To spite him, Sasuke to a ball, spearing it with one of the provided toothpicks and eating it. The inside was hot and creamy, melting over his tongue. He chewed the octopus leisurely. Coming back here would be good. He took another, ignoring the protests of the idiot. This was officially his new favorite place to eat.

"Cut it out, teme!" Naruto pulled the takoyaki away, hoarding it on his side of the table like a greedy bear.

The chef flipped the okonomiyaki and turned off the griddle. "Anything else?"

"A bottle of Kirin beer."

"What happened to preserving your precious welfare money?" But Naruto's short attention span bested him. "You got shrimp?"

Impulsively he reached for a piece of the okonomiyaki, but Sasuke elegantly parried his chopsticks. This wasn't an act of greed, no. He could simply smell the poison of the dish writhing upward in noxious clouds of steam. If the dobe ate it and died, then he would be blamed and sentenced to death. Perhaps he should let him eat it then. End his suffering and join Itachi. Given his current circumstances, he had a hard time seeing how he would get anywhere. No matter what Tsunade claimed about how much she had supposedly lowered the security detail on him, he knew there was always someone watching him. Someone at a nearby table was an ANBU, that much he knew. It was hard telling who, as even the most basic chakra mask could dupe him now. Being powerless was miserable.

Nevertheless, his immunity was still effective and so he ate the poisoned cabbage, washing it down with great swigs of beer from the large bottle. The flavor was marred by the bitter almond taste of the intended murder weapon, eyes steady on the young chef, who had gone white when he realized that his game had been discovered. Sasuke supposed he should be thanking Orochimaru for being even able to do this with only consequences of an irritated stomach and perhaps some blood in his stool later. The old snake's methods had proven useful over the years. Though loathe to admit it as he was, the man had been something of a father figure to him. Shame the snake couldn't bail him out now. He could use a helping hand. No one sympathized with him here. No one to help him. Unless… He found someone who wanted to. There had to be _someone_ in this place who felt sympathetic towards him.

"Fine, be stingy. Give me some beer."

Sasuke jerked the bottle back and took another swig. "Why don't you buy your own, little boy?"

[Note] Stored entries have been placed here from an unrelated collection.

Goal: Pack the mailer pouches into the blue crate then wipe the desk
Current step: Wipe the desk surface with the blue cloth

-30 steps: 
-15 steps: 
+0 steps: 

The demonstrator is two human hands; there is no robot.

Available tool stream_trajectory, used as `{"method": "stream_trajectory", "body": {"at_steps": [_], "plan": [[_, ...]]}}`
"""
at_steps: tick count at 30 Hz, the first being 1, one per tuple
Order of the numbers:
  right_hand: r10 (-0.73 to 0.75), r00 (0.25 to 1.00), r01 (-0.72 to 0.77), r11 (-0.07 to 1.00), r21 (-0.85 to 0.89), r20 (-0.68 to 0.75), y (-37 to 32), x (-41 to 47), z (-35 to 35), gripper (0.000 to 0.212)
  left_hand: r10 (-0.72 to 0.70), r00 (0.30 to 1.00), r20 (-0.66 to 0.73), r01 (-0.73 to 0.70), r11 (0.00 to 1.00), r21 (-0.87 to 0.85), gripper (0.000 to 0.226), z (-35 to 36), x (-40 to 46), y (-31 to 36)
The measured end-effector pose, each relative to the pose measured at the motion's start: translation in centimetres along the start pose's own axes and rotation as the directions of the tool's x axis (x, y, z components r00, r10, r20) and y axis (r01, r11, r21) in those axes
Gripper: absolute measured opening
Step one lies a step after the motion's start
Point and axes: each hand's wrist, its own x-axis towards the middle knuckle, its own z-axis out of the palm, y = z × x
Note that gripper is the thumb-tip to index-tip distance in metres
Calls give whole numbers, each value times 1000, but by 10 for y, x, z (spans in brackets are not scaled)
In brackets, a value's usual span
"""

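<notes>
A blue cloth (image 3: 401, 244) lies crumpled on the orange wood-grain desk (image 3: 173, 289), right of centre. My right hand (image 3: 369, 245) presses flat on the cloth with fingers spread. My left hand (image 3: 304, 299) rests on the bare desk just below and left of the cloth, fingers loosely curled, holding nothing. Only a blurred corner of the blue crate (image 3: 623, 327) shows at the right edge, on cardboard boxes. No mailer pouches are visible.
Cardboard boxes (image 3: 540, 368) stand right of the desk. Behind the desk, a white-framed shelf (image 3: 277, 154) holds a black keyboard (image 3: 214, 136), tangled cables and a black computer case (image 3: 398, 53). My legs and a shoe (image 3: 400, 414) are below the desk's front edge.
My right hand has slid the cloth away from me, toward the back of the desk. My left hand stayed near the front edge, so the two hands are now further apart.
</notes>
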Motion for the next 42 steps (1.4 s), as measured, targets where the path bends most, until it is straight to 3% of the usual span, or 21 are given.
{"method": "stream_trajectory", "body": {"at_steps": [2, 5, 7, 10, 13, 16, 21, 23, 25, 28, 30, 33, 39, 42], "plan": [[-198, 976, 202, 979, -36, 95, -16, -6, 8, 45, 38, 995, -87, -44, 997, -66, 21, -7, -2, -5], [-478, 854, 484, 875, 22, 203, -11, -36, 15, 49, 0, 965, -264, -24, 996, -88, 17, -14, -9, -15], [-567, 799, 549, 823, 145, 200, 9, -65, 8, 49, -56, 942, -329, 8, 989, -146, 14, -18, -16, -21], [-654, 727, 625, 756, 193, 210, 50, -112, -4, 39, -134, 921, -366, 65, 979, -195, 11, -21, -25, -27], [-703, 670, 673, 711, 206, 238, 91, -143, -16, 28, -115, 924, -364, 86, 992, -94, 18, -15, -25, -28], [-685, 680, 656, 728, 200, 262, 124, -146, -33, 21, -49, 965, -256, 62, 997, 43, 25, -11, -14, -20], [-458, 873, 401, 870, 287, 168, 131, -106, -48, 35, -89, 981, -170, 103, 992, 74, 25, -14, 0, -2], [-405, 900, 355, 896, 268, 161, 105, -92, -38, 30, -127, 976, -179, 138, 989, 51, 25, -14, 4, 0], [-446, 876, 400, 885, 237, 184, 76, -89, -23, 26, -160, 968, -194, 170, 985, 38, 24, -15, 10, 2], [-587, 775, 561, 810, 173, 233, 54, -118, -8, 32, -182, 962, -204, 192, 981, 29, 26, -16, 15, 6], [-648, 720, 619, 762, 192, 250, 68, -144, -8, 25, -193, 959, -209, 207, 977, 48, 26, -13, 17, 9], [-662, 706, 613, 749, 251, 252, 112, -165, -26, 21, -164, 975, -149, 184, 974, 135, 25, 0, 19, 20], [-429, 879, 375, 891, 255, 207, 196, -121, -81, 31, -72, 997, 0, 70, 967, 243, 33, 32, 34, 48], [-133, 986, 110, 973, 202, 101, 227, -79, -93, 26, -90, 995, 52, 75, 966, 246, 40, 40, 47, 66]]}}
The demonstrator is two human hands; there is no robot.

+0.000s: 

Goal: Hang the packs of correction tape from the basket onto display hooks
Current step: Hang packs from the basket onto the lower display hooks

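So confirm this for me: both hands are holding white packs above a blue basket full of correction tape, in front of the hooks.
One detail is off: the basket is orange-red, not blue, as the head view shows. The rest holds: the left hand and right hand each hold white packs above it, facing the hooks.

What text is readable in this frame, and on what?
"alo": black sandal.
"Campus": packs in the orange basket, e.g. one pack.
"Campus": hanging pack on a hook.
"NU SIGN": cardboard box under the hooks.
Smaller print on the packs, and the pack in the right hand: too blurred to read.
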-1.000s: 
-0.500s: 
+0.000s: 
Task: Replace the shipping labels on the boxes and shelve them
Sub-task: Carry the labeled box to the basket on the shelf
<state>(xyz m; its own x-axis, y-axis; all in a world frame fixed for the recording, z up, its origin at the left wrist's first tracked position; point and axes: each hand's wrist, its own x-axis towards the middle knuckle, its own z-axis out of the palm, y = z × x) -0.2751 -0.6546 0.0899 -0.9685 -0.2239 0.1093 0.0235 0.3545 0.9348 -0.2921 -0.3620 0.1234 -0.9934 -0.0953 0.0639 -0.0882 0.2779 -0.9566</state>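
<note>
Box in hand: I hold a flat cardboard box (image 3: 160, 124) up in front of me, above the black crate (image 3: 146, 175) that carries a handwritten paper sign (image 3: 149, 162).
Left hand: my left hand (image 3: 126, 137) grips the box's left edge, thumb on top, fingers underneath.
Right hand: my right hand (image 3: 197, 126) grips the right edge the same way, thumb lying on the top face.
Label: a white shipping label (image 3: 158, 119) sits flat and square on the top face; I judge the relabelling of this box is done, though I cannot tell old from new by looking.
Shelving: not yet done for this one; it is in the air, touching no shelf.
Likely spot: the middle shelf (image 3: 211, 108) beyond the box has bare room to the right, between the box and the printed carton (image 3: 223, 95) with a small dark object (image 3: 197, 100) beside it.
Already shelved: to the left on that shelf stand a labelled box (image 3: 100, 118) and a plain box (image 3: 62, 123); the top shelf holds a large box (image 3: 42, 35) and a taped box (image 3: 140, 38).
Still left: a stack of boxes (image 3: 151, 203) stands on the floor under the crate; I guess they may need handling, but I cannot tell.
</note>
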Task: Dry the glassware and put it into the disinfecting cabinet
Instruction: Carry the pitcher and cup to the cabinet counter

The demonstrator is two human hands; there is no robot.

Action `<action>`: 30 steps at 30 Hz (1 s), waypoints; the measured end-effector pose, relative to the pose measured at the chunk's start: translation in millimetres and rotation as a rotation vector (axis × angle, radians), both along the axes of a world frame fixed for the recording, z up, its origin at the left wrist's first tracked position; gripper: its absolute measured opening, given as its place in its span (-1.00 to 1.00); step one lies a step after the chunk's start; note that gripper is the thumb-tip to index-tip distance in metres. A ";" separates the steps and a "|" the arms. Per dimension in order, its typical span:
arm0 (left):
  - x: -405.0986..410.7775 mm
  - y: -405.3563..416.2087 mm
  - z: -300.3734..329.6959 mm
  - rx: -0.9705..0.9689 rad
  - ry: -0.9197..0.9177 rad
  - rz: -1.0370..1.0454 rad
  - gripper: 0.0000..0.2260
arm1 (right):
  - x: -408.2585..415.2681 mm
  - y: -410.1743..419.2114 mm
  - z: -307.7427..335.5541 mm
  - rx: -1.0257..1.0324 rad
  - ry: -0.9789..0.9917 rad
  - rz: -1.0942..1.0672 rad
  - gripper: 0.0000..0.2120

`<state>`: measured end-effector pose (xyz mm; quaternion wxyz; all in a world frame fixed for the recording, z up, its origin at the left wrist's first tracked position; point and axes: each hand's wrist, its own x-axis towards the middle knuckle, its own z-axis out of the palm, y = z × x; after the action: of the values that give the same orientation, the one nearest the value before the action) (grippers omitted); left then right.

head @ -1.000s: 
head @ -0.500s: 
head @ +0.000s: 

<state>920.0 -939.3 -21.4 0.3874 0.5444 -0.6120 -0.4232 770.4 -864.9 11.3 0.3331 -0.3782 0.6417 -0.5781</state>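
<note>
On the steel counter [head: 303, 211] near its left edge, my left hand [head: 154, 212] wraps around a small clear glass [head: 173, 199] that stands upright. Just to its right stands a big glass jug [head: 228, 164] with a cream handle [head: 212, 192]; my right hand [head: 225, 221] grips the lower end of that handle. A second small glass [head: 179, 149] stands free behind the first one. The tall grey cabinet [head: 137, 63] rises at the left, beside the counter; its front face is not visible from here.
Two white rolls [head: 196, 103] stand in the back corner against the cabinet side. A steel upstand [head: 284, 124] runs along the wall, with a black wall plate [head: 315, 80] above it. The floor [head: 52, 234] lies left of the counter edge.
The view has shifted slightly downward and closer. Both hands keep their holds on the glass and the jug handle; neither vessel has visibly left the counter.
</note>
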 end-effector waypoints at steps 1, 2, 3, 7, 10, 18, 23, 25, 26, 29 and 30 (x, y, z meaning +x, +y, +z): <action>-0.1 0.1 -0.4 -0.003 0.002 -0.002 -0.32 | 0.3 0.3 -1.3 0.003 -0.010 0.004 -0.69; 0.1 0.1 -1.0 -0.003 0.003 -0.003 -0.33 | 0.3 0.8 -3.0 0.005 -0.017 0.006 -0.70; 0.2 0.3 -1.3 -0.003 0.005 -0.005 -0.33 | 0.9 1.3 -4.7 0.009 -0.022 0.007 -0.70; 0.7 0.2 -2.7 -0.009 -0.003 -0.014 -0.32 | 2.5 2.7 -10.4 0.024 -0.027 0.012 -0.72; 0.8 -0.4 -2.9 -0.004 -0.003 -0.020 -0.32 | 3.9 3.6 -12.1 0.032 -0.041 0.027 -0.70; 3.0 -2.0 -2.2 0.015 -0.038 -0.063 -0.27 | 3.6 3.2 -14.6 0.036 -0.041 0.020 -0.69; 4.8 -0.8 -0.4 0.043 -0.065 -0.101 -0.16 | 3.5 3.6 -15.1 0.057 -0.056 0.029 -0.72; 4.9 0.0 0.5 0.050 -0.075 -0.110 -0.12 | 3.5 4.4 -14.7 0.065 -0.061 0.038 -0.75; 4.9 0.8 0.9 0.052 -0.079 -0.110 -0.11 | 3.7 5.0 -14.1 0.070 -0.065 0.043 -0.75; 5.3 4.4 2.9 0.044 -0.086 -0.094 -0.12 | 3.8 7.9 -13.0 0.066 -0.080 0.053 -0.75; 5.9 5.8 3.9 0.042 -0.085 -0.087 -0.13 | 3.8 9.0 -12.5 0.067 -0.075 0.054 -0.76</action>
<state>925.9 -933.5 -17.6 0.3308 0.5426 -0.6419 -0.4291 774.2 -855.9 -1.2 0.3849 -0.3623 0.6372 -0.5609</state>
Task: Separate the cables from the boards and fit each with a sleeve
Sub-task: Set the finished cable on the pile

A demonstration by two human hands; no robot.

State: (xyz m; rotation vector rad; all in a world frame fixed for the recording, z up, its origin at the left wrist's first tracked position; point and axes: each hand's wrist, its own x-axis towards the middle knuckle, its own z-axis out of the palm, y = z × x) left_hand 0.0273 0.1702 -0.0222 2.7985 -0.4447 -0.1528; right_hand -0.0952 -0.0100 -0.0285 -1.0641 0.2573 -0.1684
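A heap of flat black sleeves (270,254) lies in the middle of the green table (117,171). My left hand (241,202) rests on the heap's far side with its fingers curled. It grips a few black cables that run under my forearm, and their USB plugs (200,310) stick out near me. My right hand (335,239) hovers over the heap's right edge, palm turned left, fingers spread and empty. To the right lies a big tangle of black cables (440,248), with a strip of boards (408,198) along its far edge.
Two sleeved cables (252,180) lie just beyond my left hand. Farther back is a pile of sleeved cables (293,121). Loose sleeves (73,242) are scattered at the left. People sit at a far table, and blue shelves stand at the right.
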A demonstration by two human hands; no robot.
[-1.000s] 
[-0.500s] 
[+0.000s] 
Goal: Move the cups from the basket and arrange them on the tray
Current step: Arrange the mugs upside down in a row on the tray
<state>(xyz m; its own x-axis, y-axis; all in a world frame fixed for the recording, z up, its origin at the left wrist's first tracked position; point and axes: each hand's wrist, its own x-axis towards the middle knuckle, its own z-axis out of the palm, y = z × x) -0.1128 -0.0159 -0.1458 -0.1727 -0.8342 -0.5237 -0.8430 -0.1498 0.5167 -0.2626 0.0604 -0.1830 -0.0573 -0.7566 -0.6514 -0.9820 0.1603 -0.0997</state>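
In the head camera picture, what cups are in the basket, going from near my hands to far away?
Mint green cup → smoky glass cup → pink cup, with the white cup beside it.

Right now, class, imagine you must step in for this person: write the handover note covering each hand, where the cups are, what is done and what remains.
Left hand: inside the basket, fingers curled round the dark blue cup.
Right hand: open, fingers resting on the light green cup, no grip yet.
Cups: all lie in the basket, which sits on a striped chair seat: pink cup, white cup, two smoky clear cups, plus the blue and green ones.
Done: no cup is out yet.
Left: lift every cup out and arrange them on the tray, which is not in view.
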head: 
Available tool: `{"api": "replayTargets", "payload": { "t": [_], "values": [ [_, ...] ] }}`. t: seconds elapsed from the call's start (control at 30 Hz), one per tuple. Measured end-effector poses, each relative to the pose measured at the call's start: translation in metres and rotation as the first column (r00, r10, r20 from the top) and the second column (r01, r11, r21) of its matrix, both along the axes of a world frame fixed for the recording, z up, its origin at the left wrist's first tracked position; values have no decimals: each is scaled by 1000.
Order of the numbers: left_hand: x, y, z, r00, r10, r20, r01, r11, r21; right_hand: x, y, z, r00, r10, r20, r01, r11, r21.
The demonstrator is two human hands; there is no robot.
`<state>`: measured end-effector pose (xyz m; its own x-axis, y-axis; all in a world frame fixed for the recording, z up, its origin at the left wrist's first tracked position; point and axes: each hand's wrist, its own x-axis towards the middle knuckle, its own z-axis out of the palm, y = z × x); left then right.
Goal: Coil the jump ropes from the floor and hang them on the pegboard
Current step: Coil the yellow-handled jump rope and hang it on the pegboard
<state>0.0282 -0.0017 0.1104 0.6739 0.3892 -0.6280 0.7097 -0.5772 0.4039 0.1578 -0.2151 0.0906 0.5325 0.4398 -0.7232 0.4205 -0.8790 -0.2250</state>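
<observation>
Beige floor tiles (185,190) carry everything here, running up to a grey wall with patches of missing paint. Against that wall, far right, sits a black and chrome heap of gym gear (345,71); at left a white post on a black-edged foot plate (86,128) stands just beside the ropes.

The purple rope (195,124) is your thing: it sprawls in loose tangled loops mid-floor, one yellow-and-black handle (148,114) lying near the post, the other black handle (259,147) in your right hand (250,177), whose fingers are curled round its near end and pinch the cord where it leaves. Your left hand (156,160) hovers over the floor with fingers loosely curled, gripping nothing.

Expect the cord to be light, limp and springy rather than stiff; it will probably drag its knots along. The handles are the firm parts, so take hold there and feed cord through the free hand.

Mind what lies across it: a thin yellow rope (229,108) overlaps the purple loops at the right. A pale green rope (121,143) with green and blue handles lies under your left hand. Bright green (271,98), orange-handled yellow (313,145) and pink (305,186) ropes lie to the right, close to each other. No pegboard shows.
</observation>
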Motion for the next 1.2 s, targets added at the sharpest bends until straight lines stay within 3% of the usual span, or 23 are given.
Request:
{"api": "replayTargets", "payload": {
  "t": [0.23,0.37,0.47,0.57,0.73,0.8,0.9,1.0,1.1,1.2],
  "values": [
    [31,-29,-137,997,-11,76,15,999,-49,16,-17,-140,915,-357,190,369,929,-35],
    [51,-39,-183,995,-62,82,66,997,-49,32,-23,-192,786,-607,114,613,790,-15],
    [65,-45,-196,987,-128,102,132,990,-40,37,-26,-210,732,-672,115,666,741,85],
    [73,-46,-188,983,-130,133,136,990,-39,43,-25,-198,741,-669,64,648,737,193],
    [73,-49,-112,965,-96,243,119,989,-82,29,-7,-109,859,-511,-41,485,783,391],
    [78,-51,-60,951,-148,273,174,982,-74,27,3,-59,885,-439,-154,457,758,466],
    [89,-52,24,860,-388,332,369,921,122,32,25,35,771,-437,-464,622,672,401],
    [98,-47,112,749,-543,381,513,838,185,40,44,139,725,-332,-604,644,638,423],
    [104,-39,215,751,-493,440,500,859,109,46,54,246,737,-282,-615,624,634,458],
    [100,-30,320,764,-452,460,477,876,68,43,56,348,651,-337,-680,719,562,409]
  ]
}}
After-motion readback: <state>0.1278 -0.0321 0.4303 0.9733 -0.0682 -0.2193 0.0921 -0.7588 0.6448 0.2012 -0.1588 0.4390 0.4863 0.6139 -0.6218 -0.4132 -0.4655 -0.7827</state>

"I would punch you _so_ hard right now if I wasn't trying to learn how to control my temper." With that said, Naruto kicked him in the shin anyway.

"Let me guess, Sakura?" She was one to talk. The girl had to be bipolar.

"Yeah, but that doesn't matter. Have you started your spring cleaning yet?"

"No."

"What? Why not? Aren't you worried about the evil spirits hiding in all your junk?" Naruto waggled his fingers and made noises Sasuke supposed were to be construed as spooky, but sounded completely and utterly stupid.

"I'm not superstitious." Father had always frowned upon superstition.

"They'll make you sick."

Spirits could only do so much. Not that he particularly believed in them. "I don't care."

"That tears it. I'm helping you clean first thing tomorrow. I don't care if you lock me out, I'll get in somehow."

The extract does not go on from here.